*** Opening Data shown ***

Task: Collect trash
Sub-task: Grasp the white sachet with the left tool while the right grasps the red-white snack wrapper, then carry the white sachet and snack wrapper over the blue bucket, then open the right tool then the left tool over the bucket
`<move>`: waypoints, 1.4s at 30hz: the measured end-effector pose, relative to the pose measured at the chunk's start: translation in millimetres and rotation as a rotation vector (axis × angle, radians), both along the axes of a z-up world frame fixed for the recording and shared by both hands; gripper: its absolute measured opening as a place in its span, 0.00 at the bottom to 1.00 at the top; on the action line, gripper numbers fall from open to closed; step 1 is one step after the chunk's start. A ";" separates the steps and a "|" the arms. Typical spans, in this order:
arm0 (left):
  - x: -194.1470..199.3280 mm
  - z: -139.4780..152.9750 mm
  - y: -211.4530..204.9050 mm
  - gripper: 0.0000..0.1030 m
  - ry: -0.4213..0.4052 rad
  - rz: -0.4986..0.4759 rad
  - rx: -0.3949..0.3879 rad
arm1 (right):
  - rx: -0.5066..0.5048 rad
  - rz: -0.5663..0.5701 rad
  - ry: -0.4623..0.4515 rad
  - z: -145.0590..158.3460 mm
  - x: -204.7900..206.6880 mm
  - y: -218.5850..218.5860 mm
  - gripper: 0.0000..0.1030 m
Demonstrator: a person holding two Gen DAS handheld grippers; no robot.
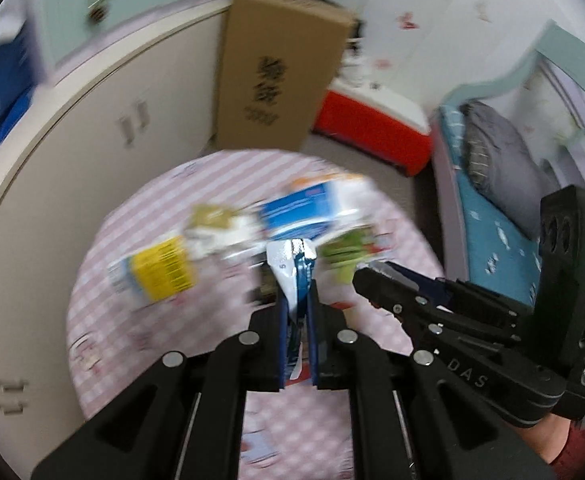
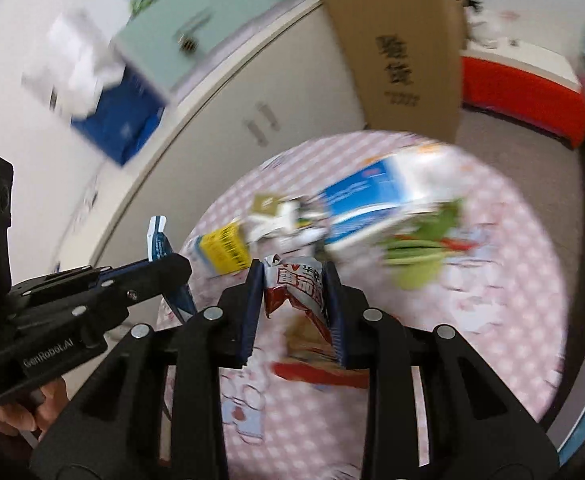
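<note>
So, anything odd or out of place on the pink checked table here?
Yes: empty packaging litters the table, namely a blue-white carton, a yellow-labelled box and a green wrapper. Each gripper is shut on one wrapper: left, right.

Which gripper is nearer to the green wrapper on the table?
Right. The right gripper, shut on a red wrapper, is just beside the green wrapper. The left gripper, shut on a blue wrapper, is farther to its left.

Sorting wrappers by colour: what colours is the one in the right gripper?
Red and white wrapper, clearest in the right wrist view.
</note>
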State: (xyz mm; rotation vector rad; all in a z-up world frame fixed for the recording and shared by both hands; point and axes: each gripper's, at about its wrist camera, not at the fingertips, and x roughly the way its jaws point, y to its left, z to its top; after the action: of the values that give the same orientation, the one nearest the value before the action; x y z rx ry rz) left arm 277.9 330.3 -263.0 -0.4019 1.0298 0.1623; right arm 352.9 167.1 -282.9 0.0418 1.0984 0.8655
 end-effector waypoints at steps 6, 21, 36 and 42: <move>52.1 16.0 -117.0 0.08 -0.023 -0.156 -0.006 | 0.019 -0.169 -0.019 20.8 24.2 -129.5 0.29; 138.8 -3.2 -352.9 0.08 0.036 -0.421 -0.032 | 0.006 -0.445 -0.025 23.5 65.1 -371.9 0.32; 170.2 -7.5 -417.5 0.08 0.076 -0.498 0.030 | 0.029 -0.544 -0.023 18.5 75.4 -437.1 0.59; 178.9 -10.8 -435.6 0.08 0.089 -0.526 0.037 | 0.029 -0.588 -0.017 14.7 75.2 -458.4 0.61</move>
State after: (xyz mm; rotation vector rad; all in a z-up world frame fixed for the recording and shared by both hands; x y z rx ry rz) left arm 456.8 -105.3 -273.7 -0.0810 1.1857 -0.2748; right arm 428.0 -291.3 -268.2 0.3625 0.9811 0.3510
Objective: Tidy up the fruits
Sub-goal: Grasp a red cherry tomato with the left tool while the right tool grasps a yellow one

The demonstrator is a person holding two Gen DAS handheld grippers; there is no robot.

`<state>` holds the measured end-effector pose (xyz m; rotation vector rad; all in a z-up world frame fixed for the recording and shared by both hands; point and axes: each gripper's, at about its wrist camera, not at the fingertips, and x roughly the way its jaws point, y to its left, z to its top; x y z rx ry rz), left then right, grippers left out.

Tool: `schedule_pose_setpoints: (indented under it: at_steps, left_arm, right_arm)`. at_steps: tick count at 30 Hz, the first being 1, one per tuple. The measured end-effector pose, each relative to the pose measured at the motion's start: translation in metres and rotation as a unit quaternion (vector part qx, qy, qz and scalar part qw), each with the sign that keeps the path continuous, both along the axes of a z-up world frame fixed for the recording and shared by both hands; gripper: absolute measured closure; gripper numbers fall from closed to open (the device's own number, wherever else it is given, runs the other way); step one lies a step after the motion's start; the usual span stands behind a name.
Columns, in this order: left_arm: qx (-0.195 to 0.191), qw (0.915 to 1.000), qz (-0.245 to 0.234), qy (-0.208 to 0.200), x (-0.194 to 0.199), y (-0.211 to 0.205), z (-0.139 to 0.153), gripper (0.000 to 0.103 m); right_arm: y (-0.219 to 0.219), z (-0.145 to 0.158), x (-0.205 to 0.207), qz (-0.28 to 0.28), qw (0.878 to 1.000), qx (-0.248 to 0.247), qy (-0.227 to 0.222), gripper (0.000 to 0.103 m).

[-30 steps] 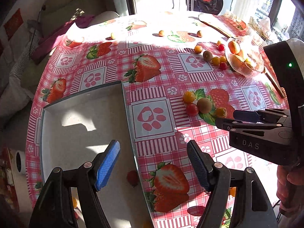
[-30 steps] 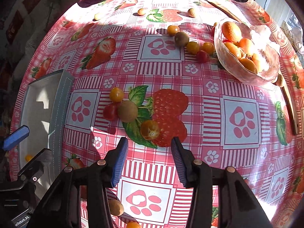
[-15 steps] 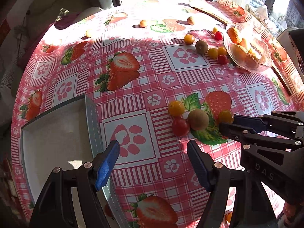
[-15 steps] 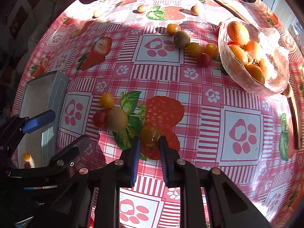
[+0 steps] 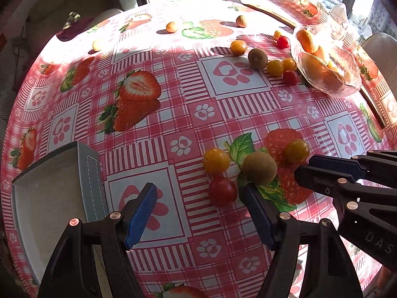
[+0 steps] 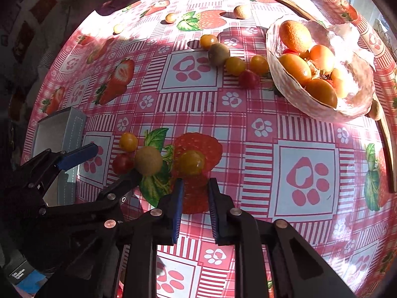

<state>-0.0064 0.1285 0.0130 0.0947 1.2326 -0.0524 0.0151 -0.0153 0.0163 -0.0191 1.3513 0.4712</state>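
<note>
At twelve o'clock from the right gripper (image 6: 194, 182), spotting the orange tomato (image 6: 191, 162) just past its tips; pinching nearly closed on nothing; holding the left gripper (image 5: 198, 188) wide, empty.

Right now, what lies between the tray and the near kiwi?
A yellow tomato and a red tomato, both beside the kiwi, then cloth up to the tray. The right wrist view shows it, with the open left gripper by them.
</note>
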Motion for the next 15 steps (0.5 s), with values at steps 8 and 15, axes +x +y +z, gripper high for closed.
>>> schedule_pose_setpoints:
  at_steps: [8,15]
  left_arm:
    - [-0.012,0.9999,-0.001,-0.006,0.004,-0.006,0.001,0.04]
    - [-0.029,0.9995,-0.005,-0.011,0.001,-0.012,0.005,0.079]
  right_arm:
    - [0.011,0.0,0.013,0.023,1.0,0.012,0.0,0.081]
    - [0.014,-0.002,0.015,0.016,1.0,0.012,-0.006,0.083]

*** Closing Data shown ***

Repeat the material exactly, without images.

Task: Collect trash
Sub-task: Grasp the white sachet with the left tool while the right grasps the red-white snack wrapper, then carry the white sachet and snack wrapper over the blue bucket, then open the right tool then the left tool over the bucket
`<move>`: waypoints, 1.4s at 30hz: the measured end-effector pose, relative to the pose measured at the chunk's start: translation in millimetres and rotation as a rotation vector (axis × angle, radians), both along the axes of a z-up world frame fixed for the recording and shared by both hands; gripper: its absolute measured opening as a place in its span, 0.00 at the bottom to 1.00 at the top; on the action line, gripper numbers fall from open to closed; step 1 is one step after the chunk's start. A ";" separates the steps and a "|" the arms. Typical spans, in this order:
arm0 (left):
  - x: -194.1470..199.3280 mm
  - z: -139.4780..152.9750 mm
  - y: -211.4530..204.9050 mm
  - gripper: 0.0000..0.1030 m
  - ry: -0.4213..0.4052 rad
  - rz: -0.4986..0.4759 rad
  - rx: -0.3949..0.3879 rad
arm1 (right):
  - rx: -0.5066..0.5048 rad
  - rz: -0.5663..0.5701 rad
  - ry: -0.4623..0.4515 rad
  - z: -145.0590..158.3460 mm
  - x: -204.7900..206.6880 mm
  - y: -218.5850..218.5860 mm
  - gripper: 0.0000..0.1030 m
Demonstrator: a person holding two Gen DAS handheld grippers; no robot.
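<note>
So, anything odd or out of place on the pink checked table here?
Yes: empty packaging litters the table, namely a blue-white carton, a yellow-labelled box and a green wrapper. Each gripper is shut on one wrapper: left, right.

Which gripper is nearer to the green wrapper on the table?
Right. The right gripper, shut on a red wrapper, is just beside the green wrapper. The left gripper, shut on a blue wrapper, is farther to its left.

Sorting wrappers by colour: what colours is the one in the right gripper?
Red and white wrapper, clearest in the right wrist view.
</note>
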State: (xyz mm; rotation vector rad; all in a z-up world frame fixed for the recording and shared by both hands; point and axes: each gripper's, at about its wrist camera, not at the fingertips, and x roughly the way its jaws point, y to its left, z to its top; after the action: of the values that give the same orientation, the one nearest the value before the action; x y z rx ry rz) left arm 277.9 330.3 -263.0 -0.4019 1.0298 0.1623; right arm 352.9 167.1 -282.9 0.0418 1.0984 0.8655
 end-effector waypoints at steps 6, 21, 36 and 42: <move>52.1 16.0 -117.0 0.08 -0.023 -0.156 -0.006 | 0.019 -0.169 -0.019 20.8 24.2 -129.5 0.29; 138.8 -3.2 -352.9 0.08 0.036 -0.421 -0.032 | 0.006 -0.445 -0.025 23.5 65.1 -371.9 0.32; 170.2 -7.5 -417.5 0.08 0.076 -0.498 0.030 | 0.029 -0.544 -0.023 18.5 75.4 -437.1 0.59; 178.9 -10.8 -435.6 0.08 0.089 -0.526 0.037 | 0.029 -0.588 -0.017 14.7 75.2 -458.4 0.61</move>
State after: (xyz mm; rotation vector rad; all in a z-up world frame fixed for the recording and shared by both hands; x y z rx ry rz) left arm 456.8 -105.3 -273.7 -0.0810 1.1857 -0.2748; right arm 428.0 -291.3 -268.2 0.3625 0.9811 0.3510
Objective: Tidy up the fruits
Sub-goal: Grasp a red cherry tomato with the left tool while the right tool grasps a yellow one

The demonstrator is a person holding two Gen DAS handheld grippers; there is no robot.

`<state>` holds the measured end-effector pose (xyz m; rotation vector rad; all in a z-up world frame fixed for the recording and shared by both hands; point and axes: each gripper's, at about its wrist camera, not at the fingertips, and x roughly the way its jaws point, y to its left, z to its top; x y z rx ry rz), left then right, grippers left out.

Tool: `schedule_pose_setpoints: (indented under it: at_steps, left_arm, right_arm)`. at_steps: tick count at 30 Hz, the first being 1, one per tuple. The measured end-effector pose, each relative to the pose measured at the motion's start: translation in metres and rotation as a unit quaternion (vector part qx, qy, qz and scalar part qw), each with the sign that keeps the path continuous, both along the axes of a z-up world frame fixed for the recording and shared by both hands; gripper: absolute measured closure; gripper numbers fall from closed to open (the device's own number, wherever else it is given, runs the other way); step one lies a step after the motion's start; the usual span stands behind a name.
Columns, in this order: left_arm: qx (-0.195 to 0.191), qw (0.915 to 1.000), qz (-0.245 to 0.234), qy (-0.208 to 0.200), x (-0.194 to 0.199), y (-0.211 to 0.205), z (-0.139 to 0.153), gripper (0.000 to 0.103 m); right_arm: y (-0.219 to 0.219), z (-0.145 to 0.158), x (-0.205 to 0.207), qz (-0.28 to 0.28), qw (0.878 to 1.000), qx (-0.248 to 0.247), qy (-0.227 to 0.222), gripper (0.000 to 0.103 m).

[-30 steps] 
[-30 steps] 
[-15 steps] 
[-15 steps] 
[+0 steps] 
[+0 steps] 

<state>-0.0064 0.1285 0.0130 0.0947 1.2326 -0.0524 0.0151 -0.0153 0.0163 -0.0191 1.3513 0.4712</state>
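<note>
At twelve o'clock from the right gripper (image 6: 194, 182), spotting the orange tomato (image 6: 191, 162) just past its tips; pinching nearly closed on nothing; holding the left gripper (image 5: 198, 188) wide, empty.

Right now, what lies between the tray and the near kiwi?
A yellow tomato and a red tomato, both beside the kiwi, then cloth up to the tray. The right wrist view shows it, with the open left gripper by them.
</note>
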Motion for the next 15 steps (0.5 s), with values at steps 8 and 15, axes +x +y +z, gripper high for closed.
>>> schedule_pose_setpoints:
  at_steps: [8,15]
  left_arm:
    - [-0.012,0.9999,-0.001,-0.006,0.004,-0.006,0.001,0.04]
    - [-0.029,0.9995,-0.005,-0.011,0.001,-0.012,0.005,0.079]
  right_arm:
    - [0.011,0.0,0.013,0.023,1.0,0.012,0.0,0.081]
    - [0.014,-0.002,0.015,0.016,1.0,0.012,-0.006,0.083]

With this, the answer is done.